Hello. I have a problem with Emacs (version: 23.4.1
(x86_64-pc-linux-gnu, GTK+ Version 2.24.10) of 2012-09-08 on trouble,
modified by Debian [2 times]). A declaration is incorrectly indented
when following one where two or more arrays are declared and
initialized. The function foo() below has "char c = 'a';"
over-indented, while the function bar() following it has the same
declaration correctly indented.

int foo () {

  int a [2] = {1,2},
    b [2] = {3,4};

    char c = 'a';
}

int bar () {

  int
    b [2] = {3,4};

  char c = 'a';
}

This also happens if a newline is placed between "int" and "a [2]",
but it does not happen if a and b are declared on the same line. Both
M-x indent-region and moving the cursor and hitting TAB result in
this. I could not find any related issue in the mailing list archive,
is this expected behaviour?

Thanks,
Pietro





^ permalink raw reply	[flat|nested] 4+ messages in thread

* bug#17756: indentation after declaring+initializing two arrays
  2014-06-11 14:26 ` bug#17756: indentation after declaring+initializing two arrays Pietro Belotti
@ 2014-06-12 19:25   ` Alan Mackenzie
  0 siblings, 0 replies; 4+ messages in thread
From: Alan Mackenzie @ 2014-06-12 19:25 UTC (permalink / raw)
  To: gnu-emacs-bug

Pietro Belotti <petr.7b6@gmail.com> wrote:
> Hello. I have a problem with Emacs (version: 23.4.1
> (x86_64-pc-linux-gnu, GTK+ Version 2.24.10) of 2012-09-08 on trouble,
> modified by Debian [2 times]). A declaration is incorrectly indented
> when following one where two or more arrays are declared and
> initialized. The function foo() below has "char c = 'a';"
> over-indented, while the function bar() following it has the same
> declaration correctly indented.

> int foo () {
>
>  int a [2] = {1,2},
>    b [2] = {3,4};
>
>    char c = 'a';
> }

> This also happens if a newline is placed between "int" and "a [2]",
> but it does not happen if a and b are declared on the same line. Both
> M-x indent-region and moving the cursor and hitting TAB result in
> this. I could not find any related issue in the mailing list archive,
> is this expected behaviour?

No, it's a bug.  What is happening is that C Mode has got confused by the
brace expression "{1,2}" into thinking that a statement ends after
"{1,2},", because close braces are usually ends of statements.  Hence it
thinks that "b [2] ...." is the beginning of a statement.  The next
statement "char c ..." is thus indented under the "b [2] ...".

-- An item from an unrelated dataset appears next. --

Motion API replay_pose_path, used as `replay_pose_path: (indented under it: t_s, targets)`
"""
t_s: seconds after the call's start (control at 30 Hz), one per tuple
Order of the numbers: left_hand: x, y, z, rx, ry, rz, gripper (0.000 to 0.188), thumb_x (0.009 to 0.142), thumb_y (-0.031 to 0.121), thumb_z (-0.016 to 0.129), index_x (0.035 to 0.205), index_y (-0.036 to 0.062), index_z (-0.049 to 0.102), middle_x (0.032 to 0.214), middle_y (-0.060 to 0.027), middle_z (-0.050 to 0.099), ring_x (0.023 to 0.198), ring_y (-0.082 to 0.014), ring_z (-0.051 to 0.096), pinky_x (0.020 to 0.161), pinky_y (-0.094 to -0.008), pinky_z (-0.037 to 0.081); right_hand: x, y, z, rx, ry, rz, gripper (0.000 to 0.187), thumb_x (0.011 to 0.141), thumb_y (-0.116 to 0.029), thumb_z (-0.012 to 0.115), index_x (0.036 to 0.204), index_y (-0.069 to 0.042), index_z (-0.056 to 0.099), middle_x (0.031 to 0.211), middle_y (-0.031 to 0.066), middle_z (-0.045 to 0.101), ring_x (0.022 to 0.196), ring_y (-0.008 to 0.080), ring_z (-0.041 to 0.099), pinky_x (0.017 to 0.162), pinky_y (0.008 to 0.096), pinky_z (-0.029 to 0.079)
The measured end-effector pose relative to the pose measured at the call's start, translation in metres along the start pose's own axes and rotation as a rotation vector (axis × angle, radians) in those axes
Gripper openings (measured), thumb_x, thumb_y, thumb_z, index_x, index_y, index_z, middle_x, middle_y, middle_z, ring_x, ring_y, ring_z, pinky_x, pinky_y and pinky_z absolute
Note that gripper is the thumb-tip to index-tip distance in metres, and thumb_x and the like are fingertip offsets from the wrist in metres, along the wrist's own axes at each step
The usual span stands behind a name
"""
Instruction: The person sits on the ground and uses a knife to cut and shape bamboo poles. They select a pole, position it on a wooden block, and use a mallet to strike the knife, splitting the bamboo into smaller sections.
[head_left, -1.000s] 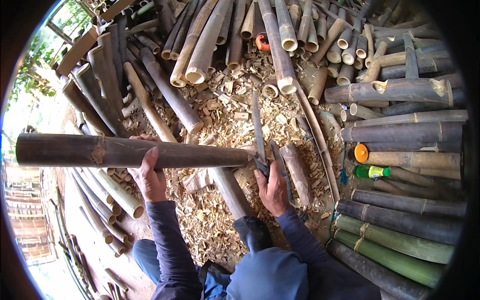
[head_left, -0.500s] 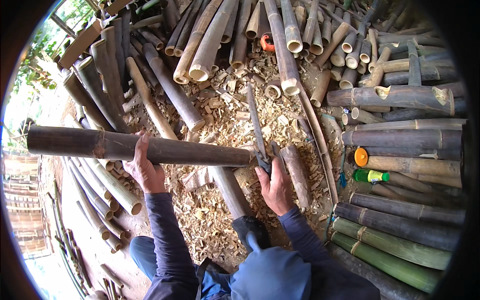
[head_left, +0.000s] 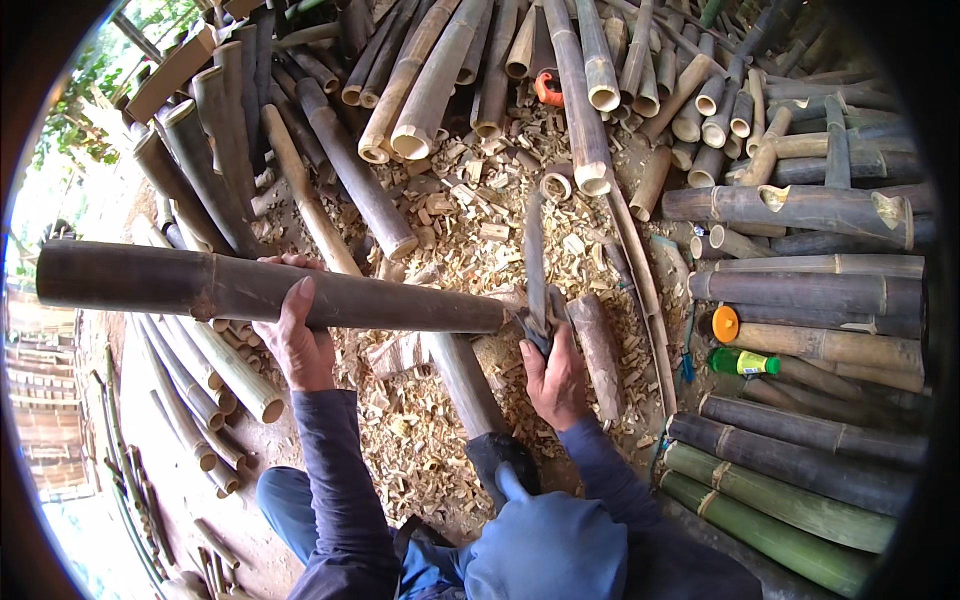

I'll get a fix to this out soon.  Thanks for taking the trouble to report
this bug.

By the way, for future reference, it is helpful if you say what major mode
you're using (the best place being in the Subject:) so that we don't have
to guess.

> Thanks,
> Pietro

-- 
Alan Mackenzie (Nuremberg, Germany).






^ permalink raw reply	[flat|nested] 4+ messages in thread

* bug#17756: indentation after declaring+initializing two arrays
       [not found] ` <lncurr$108d$1@colin.muc.de>
@ 2014-06-16 21:31   ` Alan Mackenzie
  2014-08-02 20:49     ` Alan Mackenzie
  0 siblings, 1 reply; 4+ messages in thread
From: Alan Mackenzie @ 2014-06-16 21:31 UTC (permalink / raw)
  To: Pietro Belotti; +Cc: 17756

Hi, Pietro.

On Thu, Jun 12, 2014 at 07:25:47PM +0000, Alan Mackenzie wrote:
> Pietro Belotti <petr.7b6@gmail.com> wrote:
> > Hello. I have a problem with Emacs (version: 23.4.1
> > (x86_64-pc-linux-gnu, GTK+ Version 2.24.10) of 2012-09-08 on trouble,
> > modified by Debian [2 times]). A declaration is incorrectly indented
> > when following one where two or more arrays are declared and
> > initialized. The function foo() below has "char c = 'a';"
> > over-indented, while the function bar() following it has the same
> > declaration correctly indented.

> > int foo () {

> >  int a [2] = {1,2},
> >    b [2] = {3,4};

> >    char c = 'a';
> > }

> > This also happens if a newline is placed between "int" and "a [2]",
> > but it does not happen if a and b are declared on the same line. Both
> > M-x indent-region and moving the cursor and hitting TAB result in
> > this. I could not find any related issue in the mailing list archive,
> > is this expected behaviour?

> No, it's a bug.  What is happening is that C Mode has got confused by the
> brace expression "{1,2}" into thinking that a statement ends after
> "{1,2},", because close braces are usually ends of statements.  Hence it
> thinks that "b [2] ...." is the beginning of a statement.  The next
> statement "char c ..." is thus indented under the "b [2] ...".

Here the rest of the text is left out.